Acorn's own first-party browser was "Browse". The documentation viewer that came preinstalled on the RiscPC/A7000 machines shared code with this, and that's about as close as one gets to having a "built-in" browser on RISC OS. There were a few others - the ANT Internet Suite had one ("Fresco"), as well as ArcWeb, Oregano, Webite and Webster/WebsterXL.

What the link is basically saying is that the authors considered none of these to be a good basis for further development, and that's why NetSurf was started.

Of the browsers I've listed, I don't recall any of them having source code available, but Browse may have been part of the RISC OS source code that was released. Most of the browsers were commercial, closed-source products.

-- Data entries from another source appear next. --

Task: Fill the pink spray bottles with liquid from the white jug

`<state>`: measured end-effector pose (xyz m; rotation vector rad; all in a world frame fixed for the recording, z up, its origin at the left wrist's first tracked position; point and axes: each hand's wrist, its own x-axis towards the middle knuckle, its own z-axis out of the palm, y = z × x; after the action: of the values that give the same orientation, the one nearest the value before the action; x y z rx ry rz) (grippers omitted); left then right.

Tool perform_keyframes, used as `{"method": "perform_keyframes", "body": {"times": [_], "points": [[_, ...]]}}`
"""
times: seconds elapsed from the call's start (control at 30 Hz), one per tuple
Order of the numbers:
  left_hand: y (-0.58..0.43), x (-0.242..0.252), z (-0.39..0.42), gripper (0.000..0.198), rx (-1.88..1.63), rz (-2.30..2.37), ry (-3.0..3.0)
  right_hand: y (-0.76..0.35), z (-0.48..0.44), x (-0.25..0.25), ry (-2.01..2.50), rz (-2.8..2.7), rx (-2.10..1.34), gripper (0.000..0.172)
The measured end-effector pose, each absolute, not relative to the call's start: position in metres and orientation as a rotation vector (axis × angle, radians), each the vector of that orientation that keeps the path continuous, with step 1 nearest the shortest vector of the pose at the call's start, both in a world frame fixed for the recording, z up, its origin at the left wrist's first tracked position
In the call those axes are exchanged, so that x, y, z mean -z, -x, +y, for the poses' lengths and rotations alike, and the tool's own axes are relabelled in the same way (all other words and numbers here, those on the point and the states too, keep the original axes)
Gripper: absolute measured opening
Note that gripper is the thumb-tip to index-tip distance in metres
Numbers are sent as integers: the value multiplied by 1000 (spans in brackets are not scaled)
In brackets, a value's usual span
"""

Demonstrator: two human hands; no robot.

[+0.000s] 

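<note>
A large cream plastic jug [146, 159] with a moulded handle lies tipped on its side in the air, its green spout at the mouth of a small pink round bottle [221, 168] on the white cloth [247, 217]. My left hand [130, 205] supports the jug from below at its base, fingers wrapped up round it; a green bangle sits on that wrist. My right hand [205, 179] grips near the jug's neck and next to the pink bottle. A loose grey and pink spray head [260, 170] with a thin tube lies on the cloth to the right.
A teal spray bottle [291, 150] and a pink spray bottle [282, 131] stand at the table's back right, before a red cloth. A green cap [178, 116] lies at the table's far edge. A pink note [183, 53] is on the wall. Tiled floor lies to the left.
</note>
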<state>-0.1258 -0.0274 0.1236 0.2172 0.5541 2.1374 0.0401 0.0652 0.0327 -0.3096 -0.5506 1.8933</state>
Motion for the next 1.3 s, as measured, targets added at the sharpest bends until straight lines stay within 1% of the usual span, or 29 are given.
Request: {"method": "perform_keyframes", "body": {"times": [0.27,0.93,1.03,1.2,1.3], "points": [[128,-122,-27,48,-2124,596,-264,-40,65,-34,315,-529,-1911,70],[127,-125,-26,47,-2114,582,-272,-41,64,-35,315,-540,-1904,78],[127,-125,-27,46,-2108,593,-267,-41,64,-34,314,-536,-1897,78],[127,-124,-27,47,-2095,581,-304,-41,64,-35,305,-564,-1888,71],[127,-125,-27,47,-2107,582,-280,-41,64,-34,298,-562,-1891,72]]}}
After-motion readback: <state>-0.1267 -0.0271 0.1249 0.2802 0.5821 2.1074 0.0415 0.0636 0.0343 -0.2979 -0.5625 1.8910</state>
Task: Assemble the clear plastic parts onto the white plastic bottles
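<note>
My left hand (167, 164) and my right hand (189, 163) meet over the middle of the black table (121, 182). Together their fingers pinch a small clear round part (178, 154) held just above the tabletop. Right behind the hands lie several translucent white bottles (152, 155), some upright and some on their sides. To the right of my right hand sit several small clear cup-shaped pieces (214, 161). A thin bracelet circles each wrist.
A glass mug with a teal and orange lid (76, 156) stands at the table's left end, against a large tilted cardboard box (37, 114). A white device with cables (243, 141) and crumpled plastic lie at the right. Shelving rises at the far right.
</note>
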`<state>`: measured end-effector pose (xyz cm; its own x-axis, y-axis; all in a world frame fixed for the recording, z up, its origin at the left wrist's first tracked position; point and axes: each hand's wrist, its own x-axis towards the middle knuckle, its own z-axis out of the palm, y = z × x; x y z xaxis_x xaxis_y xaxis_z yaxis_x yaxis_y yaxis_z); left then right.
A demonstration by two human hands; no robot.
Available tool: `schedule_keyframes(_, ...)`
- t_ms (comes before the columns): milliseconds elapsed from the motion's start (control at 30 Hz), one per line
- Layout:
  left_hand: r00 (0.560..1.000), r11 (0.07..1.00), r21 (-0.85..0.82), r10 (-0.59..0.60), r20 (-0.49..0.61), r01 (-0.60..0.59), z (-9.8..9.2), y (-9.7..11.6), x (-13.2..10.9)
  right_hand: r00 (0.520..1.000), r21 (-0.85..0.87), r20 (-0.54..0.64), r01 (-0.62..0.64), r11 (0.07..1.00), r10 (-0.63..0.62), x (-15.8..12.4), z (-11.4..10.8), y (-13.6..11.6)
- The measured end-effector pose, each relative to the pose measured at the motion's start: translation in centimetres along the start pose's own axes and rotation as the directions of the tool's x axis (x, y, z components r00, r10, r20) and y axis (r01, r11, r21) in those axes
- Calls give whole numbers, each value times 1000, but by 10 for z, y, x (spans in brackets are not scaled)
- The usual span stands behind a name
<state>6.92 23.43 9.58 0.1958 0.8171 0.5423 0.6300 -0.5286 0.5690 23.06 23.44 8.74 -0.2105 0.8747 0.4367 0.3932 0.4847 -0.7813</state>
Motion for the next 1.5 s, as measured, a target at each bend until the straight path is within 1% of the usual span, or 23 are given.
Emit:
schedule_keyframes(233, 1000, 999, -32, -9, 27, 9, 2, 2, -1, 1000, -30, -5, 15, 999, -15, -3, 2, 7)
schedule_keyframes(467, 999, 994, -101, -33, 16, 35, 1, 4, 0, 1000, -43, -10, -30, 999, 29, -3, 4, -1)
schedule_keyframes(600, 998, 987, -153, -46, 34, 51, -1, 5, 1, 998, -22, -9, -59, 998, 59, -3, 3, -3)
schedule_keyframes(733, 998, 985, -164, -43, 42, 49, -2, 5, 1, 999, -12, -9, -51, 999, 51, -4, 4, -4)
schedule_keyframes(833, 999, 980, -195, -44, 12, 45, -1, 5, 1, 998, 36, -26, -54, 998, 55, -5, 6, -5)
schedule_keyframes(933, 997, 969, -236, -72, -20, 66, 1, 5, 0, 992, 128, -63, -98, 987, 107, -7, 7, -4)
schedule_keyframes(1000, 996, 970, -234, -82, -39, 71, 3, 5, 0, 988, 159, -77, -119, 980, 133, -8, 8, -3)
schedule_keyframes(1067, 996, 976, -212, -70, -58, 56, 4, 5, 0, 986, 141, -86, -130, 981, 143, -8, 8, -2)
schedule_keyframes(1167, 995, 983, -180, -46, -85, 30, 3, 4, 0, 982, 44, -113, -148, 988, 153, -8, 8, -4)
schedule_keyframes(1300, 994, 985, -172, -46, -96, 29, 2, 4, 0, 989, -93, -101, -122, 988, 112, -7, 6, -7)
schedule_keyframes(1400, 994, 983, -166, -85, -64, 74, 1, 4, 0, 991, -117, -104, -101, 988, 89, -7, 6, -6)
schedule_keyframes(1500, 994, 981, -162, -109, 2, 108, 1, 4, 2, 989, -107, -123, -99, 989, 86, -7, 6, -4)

Does Netsurf not run well on GNUStep, or..? Just curious why the fork. (Not knocking it, it’s just not very clear what’s changed and so on.)
During my tests after initial installation it didn't prove to be very stable, unfortunately. But then again, it hasn't been advertised as being stable and is still very much work in progress.

This is a port of C based Netsurf ( https://www.netsurf-browser.org/ ) whose modular core allows it to be ported to other toolkits. According to the Netsuf website there are frontends for Amiga, Atari, BeOS, Framebuffer, GTK, RiscOS, and even Windows. Debian contains a GTK+ and a framebuffer variant of it in its repositories.

Websurf is thus not a new application written from the gound up in Objective-C but rather a port of Netsurf to the GNUstep GUI framework.